§ Raw data
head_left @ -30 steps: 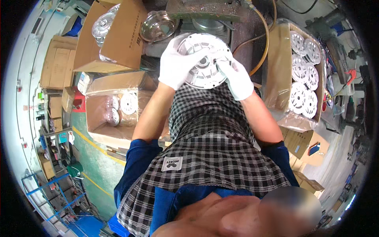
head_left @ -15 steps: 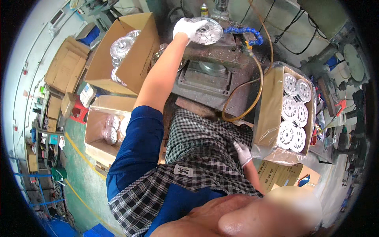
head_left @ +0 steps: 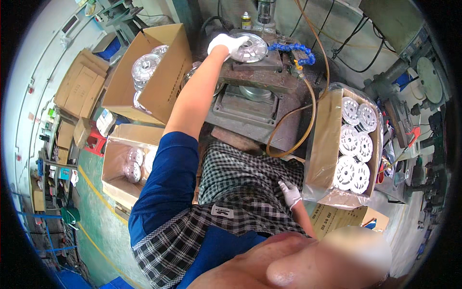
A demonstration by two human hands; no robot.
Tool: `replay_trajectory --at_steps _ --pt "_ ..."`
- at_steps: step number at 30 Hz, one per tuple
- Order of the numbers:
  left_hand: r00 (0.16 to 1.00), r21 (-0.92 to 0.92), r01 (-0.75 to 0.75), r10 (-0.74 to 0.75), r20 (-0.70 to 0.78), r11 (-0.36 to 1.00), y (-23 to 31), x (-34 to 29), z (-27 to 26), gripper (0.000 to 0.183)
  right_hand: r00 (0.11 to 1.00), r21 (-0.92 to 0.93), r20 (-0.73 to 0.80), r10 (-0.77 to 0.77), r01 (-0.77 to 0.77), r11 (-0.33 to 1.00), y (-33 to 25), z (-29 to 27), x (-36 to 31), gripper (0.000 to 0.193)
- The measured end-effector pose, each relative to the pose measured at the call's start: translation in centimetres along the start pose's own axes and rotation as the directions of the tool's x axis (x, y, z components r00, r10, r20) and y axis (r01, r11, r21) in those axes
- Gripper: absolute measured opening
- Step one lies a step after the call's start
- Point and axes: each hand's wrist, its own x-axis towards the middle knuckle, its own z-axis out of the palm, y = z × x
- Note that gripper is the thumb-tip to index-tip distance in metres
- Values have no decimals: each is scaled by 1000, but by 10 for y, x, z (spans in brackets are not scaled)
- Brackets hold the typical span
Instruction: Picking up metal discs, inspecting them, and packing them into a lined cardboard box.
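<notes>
Head view: gloved left hand point(head_left: 225, 43) reaches out, fingers curled over the rim of a silver disc point(head_left: 248, 48) lying on the machine bed point(head_left: 255, 72). Gloved right hand point(head_left: 290, 192) rests flat on the checked apron point(head_left: 240, 178), well below the machine, fingers loosely together.

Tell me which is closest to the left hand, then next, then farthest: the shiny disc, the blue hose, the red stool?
From the left hand:
1. Disc, under its fingers on the machine.
2. Blue hose, just right of the disc.
3. Red stool, far left on the floor.
</notes>
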Motion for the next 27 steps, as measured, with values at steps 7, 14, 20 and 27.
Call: replay_trajectory --at_steps 7,14,20,27 --pt "997 57 71 -72 13 996 12 -24 -11 87 999 -6 19 39 -38 999 12 -3 6 45" --pt "993 89 117 -117 4 989 8 -16 -10 84 998 -155 6 69 -67 986 -4 -4 -3 60" --pt "998 37 63 -62 -21 997 -1 -12 -4 90 997 -101 68 46 -39 994 -30 0 -11 60" --pt "998 53 -70 69 9 996 -5 8 23 90 993 -329 -73 -90 61 942 -9 9 -16 64"
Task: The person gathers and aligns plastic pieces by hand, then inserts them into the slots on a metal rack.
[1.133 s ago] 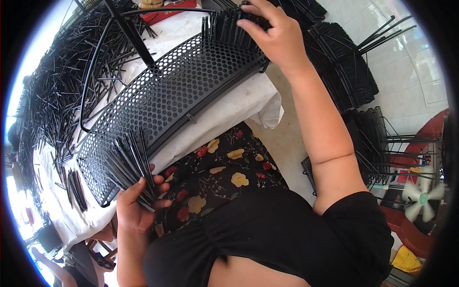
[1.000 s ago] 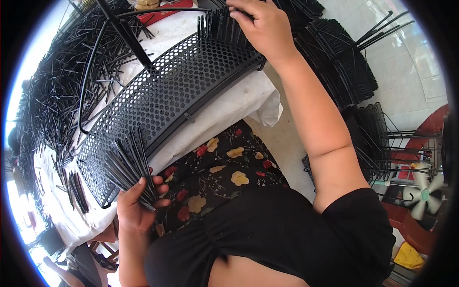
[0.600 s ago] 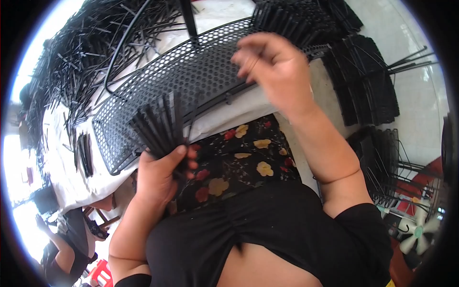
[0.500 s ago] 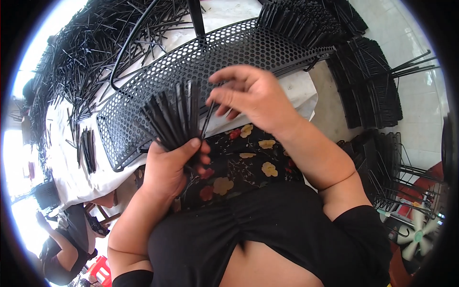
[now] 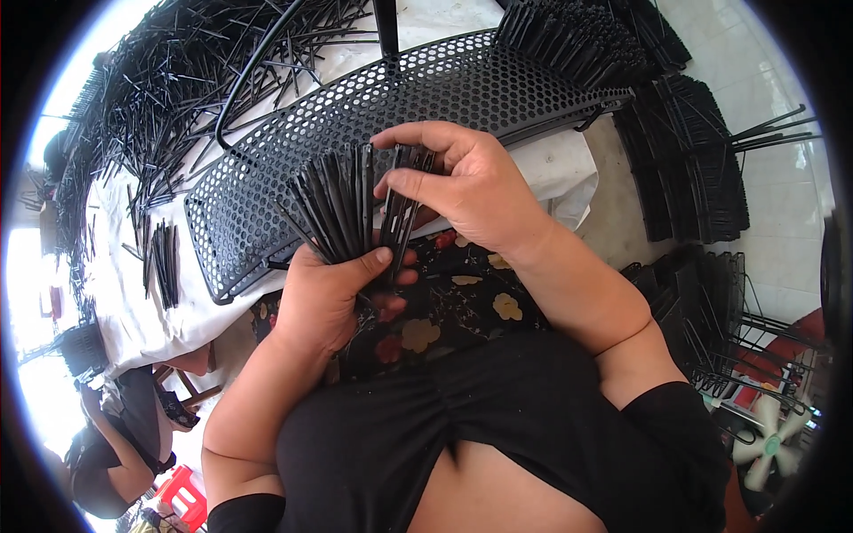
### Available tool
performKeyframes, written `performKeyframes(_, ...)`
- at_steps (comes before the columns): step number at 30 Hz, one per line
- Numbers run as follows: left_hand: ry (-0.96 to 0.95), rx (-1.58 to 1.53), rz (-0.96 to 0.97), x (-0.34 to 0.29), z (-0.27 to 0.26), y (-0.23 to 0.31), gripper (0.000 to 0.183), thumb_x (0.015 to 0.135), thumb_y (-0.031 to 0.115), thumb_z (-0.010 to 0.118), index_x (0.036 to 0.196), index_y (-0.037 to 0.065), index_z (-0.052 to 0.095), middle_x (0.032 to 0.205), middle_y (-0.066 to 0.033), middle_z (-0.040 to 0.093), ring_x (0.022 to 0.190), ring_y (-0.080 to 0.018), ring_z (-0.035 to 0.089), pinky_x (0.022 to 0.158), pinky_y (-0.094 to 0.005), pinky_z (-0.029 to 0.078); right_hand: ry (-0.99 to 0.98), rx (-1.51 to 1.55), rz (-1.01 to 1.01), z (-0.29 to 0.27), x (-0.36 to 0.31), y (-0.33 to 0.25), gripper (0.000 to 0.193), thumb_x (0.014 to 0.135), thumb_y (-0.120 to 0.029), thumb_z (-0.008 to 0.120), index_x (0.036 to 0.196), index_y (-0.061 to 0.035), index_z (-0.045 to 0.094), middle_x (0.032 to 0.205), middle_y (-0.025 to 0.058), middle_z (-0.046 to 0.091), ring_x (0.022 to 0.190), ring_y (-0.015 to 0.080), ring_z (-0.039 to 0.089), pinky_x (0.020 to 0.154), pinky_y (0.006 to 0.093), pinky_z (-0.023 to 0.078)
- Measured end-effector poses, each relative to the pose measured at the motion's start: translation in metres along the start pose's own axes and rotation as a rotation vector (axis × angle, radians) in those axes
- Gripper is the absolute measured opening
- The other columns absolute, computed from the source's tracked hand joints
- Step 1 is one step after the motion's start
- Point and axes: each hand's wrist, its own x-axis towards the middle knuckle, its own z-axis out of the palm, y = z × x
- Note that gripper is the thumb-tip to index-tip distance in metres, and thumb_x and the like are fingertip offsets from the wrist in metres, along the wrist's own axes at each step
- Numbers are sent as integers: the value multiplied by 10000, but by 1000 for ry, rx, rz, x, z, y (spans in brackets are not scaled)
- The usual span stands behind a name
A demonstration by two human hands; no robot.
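Sticks [image 5: 333, 204] in a fan between two hands, above the mesh tray [image 5: 235, 204].
Left hand [image 5: 315, 298] closes round their lower ends, thumb across the front; right hand [image 5: 475, 182] curls about the rightmost few, thumb and forefinger partly apart — whether it pinches any, I cannot tell. A dense bundle [image 5: 573, 44] stands at the tray's right end — a loose pile [image 5: 169, 89] lies beyond, on white cloth [image 5: 124, 329].

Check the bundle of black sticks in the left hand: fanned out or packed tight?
Fanned out: the black sticks spread apart toward their upper ends, while the left hand holds them gathered near their lower ends.
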Motion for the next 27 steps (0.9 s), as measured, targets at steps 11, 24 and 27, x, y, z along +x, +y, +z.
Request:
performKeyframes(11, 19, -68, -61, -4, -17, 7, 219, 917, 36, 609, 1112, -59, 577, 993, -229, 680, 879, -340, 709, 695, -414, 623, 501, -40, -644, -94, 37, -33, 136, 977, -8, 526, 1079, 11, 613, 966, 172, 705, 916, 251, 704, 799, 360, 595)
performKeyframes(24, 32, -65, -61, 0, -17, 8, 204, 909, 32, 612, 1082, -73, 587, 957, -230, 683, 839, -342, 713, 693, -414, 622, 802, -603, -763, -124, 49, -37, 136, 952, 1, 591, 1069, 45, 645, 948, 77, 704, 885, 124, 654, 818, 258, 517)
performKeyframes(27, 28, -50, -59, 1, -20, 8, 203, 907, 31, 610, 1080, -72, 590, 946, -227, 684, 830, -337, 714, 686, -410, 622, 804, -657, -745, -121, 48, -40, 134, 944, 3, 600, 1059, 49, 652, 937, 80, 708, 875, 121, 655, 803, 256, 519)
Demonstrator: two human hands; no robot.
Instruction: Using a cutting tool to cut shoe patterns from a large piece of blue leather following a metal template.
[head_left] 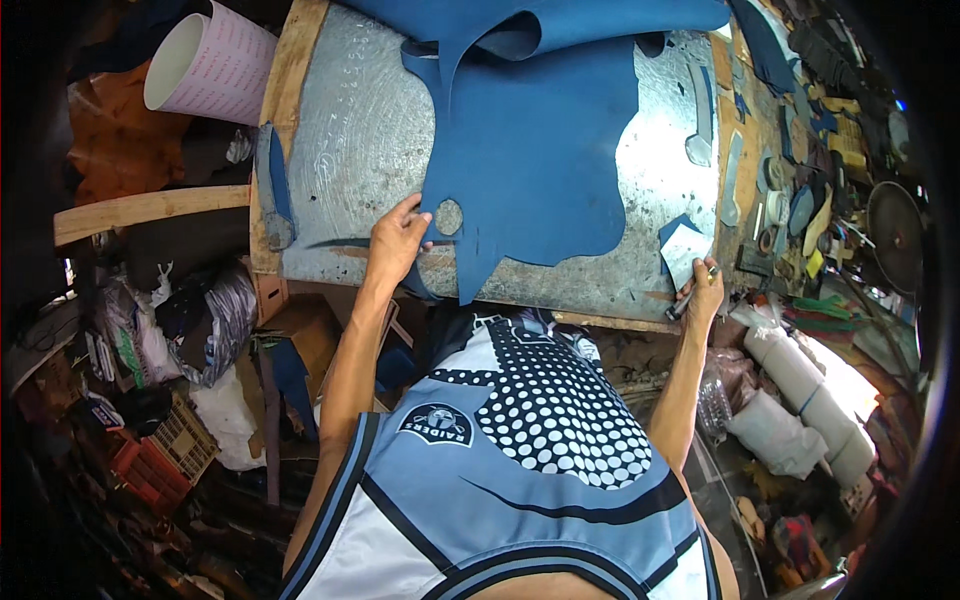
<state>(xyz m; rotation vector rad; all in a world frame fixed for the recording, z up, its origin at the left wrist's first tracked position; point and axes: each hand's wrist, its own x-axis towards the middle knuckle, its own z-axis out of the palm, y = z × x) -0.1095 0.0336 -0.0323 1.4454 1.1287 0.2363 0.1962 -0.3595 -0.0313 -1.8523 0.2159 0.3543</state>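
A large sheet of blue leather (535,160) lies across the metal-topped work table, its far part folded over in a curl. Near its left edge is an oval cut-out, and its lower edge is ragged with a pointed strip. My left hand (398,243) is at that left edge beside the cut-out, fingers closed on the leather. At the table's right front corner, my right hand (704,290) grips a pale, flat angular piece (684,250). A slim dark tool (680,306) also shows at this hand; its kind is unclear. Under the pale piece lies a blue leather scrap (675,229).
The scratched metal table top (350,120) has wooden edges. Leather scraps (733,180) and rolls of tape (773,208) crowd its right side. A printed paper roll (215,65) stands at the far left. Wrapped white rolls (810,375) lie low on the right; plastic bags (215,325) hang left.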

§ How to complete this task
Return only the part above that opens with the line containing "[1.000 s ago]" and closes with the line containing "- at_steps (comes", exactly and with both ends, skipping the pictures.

§ Result of this task
[1.000 s ago] 
[0.600 s ago] 
[0.500 s ago] 
[now] 
### Available tool
performKeyframes, written `performKeyframes(_, ...)`
- at_steps (comes before the columns): step number at 30 Hz, one per line

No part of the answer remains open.